The key to deciding whether whole life insurance works for you is to decide why you are buying insurance. In short, if you have a long-term insurance need and you want to supplement your retirement savings and long-range financial flexibility, a whole life policy is a great product.

The key to whole life insurance is to map out exactly what your overall financial picture is before going down that road. Once you have decided to invest in whole life, commit to it and understand its benefits and limitations so you can best utilize the policy to achieve your financial goals. Also be sure to consult a financial professional who is aware of all of your needs and concerns before making this decision.

Do you have a whole life insurance policy? What are some of the benefits that you’re most attracted to?

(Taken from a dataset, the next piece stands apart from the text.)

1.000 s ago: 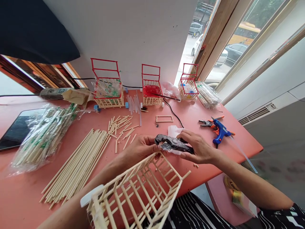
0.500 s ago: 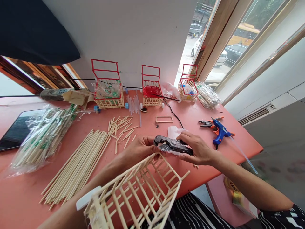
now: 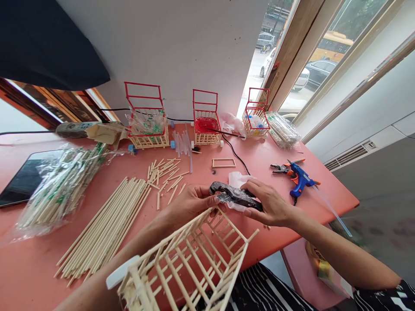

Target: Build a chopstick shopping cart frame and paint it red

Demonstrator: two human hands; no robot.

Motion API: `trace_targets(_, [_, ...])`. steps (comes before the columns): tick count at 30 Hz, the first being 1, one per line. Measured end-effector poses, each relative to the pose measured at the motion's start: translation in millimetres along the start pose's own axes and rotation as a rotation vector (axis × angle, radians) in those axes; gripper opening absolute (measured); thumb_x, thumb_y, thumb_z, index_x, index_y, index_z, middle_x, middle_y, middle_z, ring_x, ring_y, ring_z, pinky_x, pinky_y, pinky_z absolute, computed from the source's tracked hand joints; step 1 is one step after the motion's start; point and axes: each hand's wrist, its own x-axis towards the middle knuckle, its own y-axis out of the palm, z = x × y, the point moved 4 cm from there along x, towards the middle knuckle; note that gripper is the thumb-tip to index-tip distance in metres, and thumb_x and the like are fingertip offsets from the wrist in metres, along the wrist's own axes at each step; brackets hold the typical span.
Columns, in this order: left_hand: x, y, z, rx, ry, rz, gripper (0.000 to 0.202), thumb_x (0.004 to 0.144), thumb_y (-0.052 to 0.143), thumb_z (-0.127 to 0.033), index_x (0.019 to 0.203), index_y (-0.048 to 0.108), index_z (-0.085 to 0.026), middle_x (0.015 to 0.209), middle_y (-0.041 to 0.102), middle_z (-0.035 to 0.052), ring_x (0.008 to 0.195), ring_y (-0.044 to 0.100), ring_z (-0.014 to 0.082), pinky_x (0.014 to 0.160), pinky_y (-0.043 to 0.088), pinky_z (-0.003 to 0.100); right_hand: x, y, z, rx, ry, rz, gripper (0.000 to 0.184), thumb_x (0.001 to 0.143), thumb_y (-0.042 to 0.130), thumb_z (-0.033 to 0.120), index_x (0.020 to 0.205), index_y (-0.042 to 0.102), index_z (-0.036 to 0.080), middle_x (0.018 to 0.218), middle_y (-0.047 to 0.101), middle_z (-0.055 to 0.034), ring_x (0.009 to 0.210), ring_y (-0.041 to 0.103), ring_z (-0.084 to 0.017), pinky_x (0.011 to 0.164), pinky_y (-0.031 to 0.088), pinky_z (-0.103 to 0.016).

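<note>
A small cart-like basket (image 3: pixel 181 263) of pale wooden sticks is tilted in the foreground, a white round cap at its lower left corner. My left hand (image 3: pixel 194 201) is closed at the basket's upper end, thumb and fingers by the corner; the exact grip is partly hidden. In my right hand (image 3: pixel 269 203) are black hand pliers (image 3: pixel 235 195), smeared with whitish residue. The head of the pliers meets my left fingertips just above the basket's corner. A crumpled white tissue (image 3: pixel 238 179) lies behind and under the pliers.
Long sticks (image 3: pixel 103 229) and short cut pieces (image 3: pixel 165 172) lie to the left. A blue glue gun (image 3: pixel 301 179) and another pair of pliers (image 3: pixel 280 168) lie right. Three red-trimmed stick carts (image 3: pixel 207 137) stand along the wall. A small stick rectangle (image 3: pixel 223 163) lies mid-table.
The basket has shifted very slightly to the right and down. Both hands keep nearly the same place and grip.
</note>
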Motion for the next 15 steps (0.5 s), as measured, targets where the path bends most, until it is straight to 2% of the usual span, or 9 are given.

  • http://www.swimupstreamtowealth.com/ Kirk Kinder

    Evan – I am new to your site so I haven’t read much, but I totally disagree with this article. Usually, the beneficiary only gets the life insurance benefits, not the benefits plus cash value. Certainly, you can pay a rider to get both, but I rarely see customers with that option. The returns on whole life policies rarely do better than short term bonds. This is going to become even more true as many of the insurance companies that were holding 30 year bonds from the 80s are reinvesting at today’s low rates. Also, over 70% of these policies lapse within ten years so it is clear that these policies are pushed on customers and not useful to the client.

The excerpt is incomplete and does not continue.